Identify all lines of the data containing the string "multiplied" and copy them.

··· Working data

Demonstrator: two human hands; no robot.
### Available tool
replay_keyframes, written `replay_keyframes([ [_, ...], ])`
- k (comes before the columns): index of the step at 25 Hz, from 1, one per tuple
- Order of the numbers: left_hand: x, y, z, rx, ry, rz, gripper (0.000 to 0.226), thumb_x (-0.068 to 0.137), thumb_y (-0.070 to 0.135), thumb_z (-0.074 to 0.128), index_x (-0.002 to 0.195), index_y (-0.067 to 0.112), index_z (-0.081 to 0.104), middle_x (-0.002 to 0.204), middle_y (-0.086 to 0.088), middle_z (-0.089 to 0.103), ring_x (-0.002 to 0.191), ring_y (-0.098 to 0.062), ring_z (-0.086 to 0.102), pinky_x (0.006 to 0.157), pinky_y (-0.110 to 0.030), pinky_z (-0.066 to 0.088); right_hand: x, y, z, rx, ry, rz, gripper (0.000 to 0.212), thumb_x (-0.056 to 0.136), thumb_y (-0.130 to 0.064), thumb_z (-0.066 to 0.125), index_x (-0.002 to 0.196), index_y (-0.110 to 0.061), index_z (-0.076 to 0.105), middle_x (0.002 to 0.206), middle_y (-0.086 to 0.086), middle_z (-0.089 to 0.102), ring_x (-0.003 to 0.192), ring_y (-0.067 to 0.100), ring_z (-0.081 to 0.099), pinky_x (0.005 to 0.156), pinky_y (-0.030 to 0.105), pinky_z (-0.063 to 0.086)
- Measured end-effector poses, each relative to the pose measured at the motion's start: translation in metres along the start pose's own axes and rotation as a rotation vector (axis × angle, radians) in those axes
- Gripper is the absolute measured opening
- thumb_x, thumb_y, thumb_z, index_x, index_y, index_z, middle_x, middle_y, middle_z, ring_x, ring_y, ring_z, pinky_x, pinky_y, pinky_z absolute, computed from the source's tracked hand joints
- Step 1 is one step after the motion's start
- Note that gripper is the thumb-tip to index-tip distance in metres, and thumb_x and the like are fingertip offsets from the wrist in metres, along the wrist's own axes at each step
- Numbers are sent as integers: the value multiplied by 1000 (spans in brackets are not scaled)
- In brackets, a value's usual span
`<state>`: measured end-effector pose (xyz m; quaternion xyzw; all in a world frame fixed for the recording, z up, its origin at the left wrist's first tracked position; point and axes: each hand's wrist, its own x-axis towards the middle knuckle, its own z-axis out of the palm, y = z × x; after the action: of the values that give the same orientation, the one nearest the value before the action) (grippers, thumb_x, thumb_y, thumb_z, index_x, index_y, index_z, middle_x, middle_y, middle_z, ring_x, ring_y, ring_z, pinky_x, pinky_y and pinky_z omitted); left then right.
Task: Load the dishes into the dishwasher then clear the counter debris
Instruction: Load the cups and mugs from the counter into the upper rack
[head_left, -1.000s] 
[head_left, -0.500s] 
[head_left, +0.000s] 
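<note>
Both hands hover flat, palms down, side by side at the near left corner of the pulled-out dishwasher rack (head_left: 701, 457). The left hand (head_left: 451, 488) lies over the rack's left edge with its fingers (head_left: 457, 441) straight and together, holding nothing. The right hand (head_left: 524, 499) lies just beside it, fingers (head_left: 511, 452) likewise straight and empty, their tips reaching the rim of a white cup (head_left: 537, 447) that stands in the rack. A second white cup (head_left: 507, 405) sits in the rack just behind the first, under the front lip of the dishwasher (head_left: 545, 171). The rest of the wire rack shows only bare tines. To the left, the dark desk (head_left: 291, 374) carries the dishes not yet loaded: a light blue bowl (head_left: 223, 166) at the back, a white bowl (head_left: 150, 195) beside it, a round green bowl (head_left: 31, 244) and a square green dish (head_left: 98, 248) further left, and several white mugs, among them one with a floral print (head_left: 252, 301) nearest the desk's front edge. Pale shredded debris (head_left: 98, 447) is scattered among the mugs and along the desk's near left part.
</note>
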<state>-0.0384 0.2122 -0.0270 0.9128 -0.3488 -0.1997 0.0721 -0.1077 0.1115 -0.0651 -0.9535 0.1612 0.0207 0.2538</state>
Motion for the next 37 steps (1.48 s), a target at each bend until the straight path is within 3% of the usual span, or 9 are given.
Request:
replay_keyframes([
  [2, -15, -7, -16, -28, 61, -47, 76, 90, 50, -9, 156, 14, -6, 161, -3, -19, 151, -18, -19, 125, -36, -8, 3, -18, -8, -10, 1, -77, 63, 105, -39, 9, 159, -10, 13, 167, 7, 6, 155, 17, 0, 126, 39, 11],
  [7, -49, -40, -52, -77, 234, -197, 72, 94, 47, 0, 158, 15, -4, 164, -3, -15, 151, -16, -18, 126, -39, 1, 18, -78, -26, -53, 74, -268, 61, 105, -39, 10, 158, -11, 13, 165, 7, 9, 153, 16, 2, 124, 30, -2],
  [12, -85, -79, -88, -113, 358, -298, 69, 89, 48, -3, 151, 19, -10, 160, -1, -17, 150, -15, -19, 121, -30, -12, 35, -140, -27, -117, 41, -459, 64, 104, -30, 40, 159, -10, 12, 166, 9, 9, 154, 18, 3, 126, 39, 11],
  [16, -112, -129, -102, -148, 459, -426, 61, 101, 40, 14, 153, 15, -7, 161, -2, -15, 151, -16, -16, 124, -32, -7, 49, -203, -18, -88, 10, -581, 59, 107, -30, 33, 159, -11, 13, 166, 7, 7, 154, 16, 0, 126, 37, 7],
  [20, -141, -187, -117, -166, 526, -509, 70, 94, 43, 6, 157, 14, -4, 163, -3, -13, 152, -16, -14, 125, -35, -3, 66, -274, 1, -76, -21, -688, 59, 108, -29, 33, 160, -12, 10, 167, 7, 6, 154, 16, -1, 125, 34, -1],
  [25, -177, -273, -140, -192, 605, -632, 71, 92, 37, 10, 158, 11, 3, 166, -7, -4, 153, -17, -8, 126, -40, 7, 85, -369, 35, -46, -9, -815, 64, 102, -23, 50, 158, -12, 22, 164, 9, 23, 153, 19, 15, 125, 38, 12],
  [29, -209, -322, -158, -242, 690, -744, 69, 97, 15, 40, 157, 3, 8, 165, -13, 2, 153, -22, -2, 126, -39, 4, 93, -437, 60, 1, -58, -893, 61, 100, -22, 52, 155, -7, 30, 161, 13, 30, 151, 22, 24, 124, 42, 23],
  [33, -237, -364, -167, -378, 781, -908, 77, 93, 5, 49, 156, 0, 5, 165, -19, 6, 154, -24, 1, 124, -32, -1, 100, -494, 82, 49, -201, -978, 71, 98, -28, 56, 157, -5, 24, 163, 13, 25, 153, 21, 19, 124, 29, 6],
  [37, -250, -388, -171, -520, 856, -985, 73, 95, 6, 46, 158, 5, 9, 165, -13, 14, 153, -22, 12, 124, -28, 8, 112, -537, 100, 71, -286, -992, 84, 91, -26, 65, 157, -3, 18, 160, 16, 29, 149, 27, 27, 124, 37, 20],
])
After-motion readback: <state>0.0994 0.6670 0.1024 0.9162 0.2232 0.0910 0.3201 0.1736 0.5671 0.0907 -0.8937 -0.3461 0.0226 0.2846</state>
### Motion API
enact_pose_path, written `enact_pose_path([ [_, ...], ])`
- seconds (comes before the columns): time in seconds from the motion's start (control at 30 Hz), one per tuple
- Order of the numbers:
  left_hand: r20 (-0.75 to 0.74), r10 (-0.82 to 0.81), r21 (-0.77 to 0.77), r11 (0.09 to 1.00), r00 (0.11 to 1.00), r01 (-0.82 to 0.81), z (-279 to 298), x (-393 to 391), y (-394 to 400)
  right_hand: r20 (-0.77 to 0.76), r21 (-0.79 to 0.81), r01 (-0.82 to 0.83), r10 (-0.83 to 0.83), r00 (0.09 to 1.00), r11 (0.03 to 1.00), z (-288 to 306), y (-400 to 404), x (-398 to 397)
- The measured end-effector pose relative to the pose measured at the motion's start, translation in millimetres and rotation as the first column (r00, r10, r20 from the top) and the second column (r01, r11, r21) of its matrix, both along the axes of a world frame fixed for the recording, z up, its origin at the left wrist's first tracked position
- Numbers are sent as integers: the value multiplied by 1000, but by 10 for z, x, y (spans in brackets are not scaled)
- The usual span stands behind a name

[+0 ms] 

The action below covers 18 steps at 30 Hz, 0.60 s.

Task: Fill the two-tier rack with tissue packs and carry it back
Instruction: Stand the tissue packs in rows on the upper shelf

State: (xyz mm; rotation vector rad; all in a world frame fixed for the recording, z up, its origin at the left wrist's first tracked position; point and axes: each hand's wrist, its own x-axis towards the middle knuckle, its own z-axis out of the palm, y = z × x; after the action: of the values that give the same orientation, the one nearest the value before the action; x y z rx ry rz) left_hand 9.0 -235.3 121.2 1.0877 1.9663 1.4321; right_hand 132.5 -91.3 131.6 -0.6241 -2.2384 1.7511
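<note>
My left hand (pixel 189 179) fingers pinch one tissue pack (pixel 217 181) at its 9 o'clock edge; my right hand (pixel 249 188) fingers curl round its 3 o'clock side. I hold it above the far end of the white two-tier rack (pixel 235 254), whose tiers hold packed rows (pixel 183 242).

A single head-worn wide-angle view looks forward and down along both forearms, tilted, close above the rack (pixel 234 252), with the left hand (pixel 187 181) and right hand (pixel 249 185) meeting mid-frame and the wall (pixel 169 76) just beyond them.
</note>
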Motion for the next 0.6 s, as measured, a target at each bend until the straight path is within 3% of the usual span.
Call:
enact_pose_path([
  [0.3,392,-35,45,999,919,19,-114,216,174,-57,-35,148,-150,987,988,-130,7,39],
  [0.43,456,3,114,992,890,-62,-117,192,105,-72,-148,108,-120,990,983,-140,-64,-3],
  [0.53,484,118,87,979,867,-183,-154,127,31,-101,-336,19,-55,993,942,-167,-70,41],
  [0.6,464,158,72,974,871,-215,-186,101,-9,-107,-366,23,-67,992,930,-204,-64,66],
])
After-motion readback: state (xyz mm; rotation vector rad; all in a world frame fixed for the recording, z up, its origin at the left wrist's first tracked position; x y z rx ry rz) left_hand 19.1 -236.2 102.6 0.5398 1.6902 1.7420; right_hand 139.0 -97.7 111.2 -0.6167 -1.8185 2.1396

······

§ **Output of the task**:
- Numbers are sent as integers: the value multiplied by 1000 (spans in brackets are not scaled)
- Numbers are sent as integers: the value multiplied by 1000, but by 10 for z, x, y (spans in brackets are not scaled)

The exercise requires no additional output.